PrimaryWANInterfaceUnplugged-NotWorking.png - This is a screenshot of the CARP status on the Primary when the primary's WAN is unplugged and in a split-brain state
SecondaryWithPrimaryWANUnplugged-NotWorking.png - This is a screenshot of the CARP status on the Secondary when the primary's WAN is unplugged and in a split-brain state
PrimaryLANInterfaceUnplugged-Working.png - This is a normal and expected behavior on the Primary when the LAN is disconnected
SecondaryWithPrimaryLANUnpluged-Working.png - This is the same normal and expected behavior on the Secondary when the LAN is disconnected on Primary
Tested on 24.11 and 25.03. The behavior is the same on both versions.
Files
Updated by Christopher Cope 1 day ago
- Status changed from New to Confirmed
I can confirm this on
24.11-RELEASE (amd64) built on Fri Nov 22 4:34:00 UTC 2024 FreeBSD 15.0-CURRENT
Sometimes the WAN will change to INIT and sometimes it appears to lose the CARP VIP altogether, but the end result of split brain is the same.

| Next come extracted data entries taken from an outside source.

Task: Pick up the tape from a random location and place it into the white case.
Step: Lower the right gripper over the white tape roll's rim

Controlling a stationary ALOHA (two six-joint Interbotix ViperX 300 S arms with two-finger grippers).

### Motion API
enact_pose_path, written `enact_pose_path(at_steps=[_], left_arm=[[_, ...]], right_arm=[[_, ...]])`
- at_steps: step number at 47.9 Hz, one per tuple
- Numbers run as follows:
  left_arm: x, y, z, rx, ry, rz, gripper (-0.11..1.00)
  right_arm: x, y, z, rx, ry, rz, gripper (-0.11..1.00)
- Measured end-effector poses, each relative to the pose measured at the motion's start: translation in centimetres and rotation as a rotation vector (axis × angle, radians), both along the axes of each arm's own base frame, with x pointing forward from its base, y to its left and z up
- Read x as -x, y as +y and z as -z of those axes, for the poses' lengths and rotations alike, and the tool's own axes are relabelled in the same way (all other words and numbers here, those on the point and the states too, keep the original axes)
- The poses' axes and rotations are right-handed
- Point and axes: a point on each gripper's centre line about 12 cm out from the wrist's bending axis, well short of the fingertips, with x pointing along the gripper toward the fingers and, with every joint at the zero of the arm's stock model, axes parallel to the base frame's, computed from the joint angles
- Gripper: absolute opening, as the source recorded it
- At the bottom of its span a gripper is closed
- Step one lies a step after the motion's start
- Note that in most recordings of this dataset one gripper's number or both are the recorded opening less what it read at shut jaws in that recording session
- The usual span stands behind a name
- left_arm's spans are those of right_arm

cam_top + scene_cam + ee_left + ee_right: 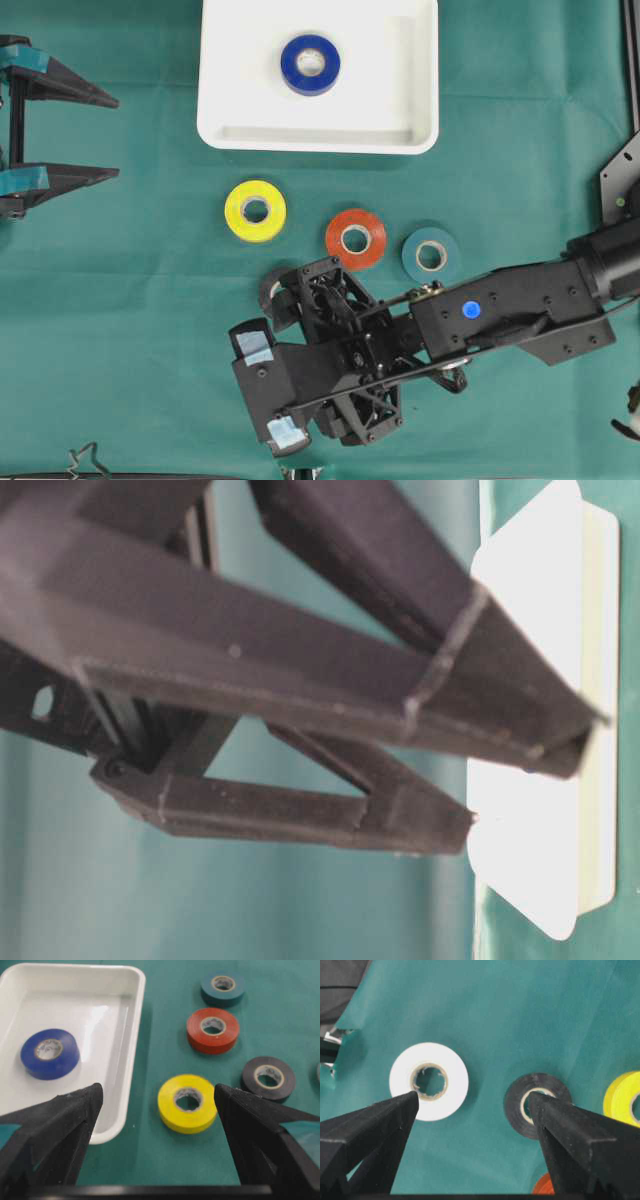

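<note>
The white case [318,135] lies at the top middle with a blue tape [310,64] inside it. On the green cloth below it lie a yellow tape [255,211], a red tape [356,239], a teal tape [431,255] and a black tape [271,293] half hidden under my right arm. My right gripper [270,390] hangs open over the cloth. In its wrist view the gripper [472,1096] frames a white tape [428,1081] and the black tape [535,1105], holding nothing. My left gripper [110,137] stands open and empty at the left edge, facing the yellow tape [187,1102] and the case [135,1035].
My right arm [520,310] stretches across the lower right of the table. A bent metal wire [85,462] lies at the bottom left edge. The cloth's edge [350,1005] shows beyond the white tape. Blurred black fingers fill the table-level view before the case [540,880].
</note>
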Motion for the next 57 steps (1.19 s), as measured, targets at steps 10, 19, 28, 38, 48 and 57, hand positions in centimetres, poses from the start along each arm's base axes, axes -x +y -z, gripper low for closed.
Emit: enact_pose_path(at_steps=[10,19,28,38,48,57], left_arm=[[0.0,0.0,0.0,0.000,0.002,0.000,0.98],[0.0,0.0,0.0,0.000,0.000,-0.002,0.98],[0.0,0.0,0.0,-0.002,0.000,0.000,0.98],[0.0,0.0,0.0,0.000,0.002,0.000,0.98],[0.0,0.0,0.0,0.000,0.002,-0.002,0.98],[0.0,0.0,0.0,0.000,0.002,-0.002,0.98]], right_arm=[[0.0,0.0,0.0,0.001,0.001,-0.001,0.92],[0.0,0.0,0.0,0.002,0.003,-0.001,0.92],[0.0,0.0,0.0,0.001,0.003,0.000,0.92],[0.0,0.0,0.0,0.001,0.003,0.000,0.92],[-0.2,0.1,1.0,0.008,0.021,0.000,0.92],[-0.6,0.2,2.5,0.020,0.050,-0.001,0.92]])
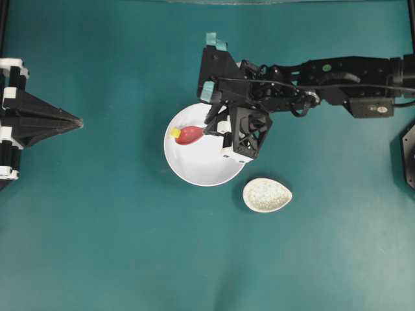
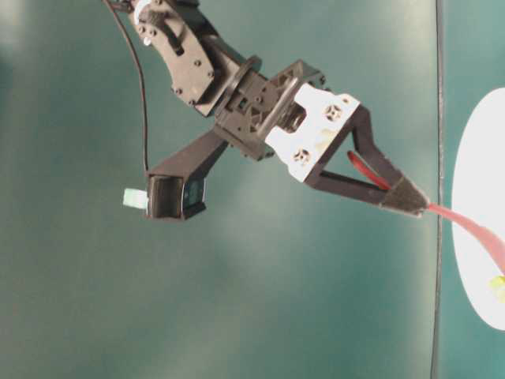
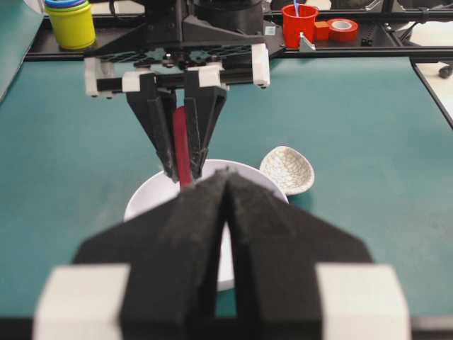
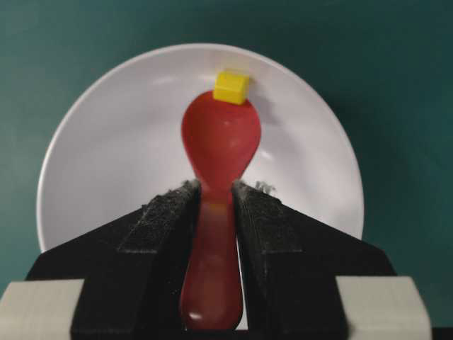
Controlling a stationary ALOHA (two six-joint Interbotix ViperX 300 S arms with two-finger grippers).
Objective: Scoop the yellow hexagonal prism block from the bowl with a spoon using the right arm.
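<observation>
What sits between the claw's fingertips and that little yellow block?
Only the spoon's red scoop: the right gripper pinches its handle, and its tip meets the yellow block. The right wrist view shows it.

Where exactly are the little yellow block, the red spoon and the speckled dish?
yellow block (image 4: 231, 86), right wrist view, its top face.
red spoon (image 4: 220, 138), right wrist view, its scoop.
speckled dish (image 1: 267, 194), overhead view, its inside.

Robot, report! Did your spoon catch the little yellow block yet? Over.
Right gripper shut on spoon. Left gripper shut, idle. Yellow block at scoop's tip, in bowl, not scooped. Nothing blocking.
</observation>
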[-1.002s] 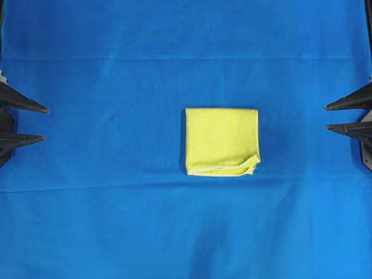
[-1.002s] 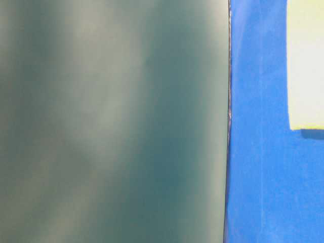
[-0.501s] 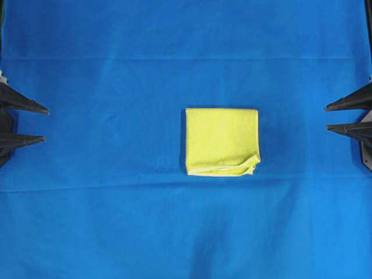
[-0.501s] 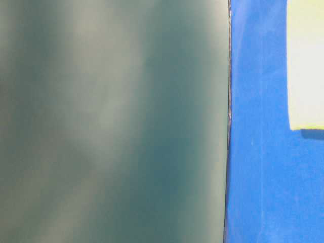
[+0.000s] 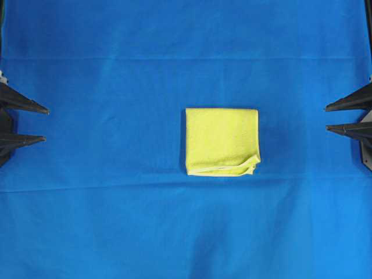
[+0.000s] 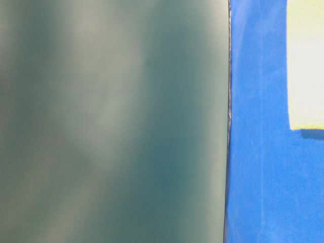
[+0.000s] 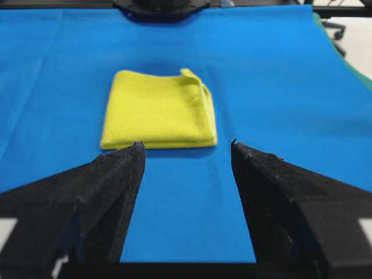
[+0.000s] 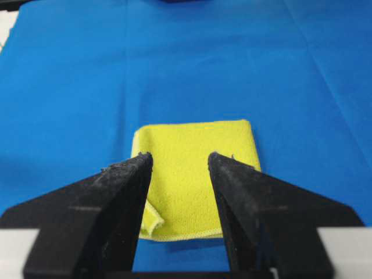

One of the biggest things of note I was able to see when testing is that this only affects the original WAN interface that cannot be removed. I assume some code is hardcoded to do something with this interface and is causing issues.
In my case, I assigned WAN to an unused interface, set the address to none, and disabled it. I then configured OPT1 as the actual in use WAN and everything worked as expected with no split brain on the CARP.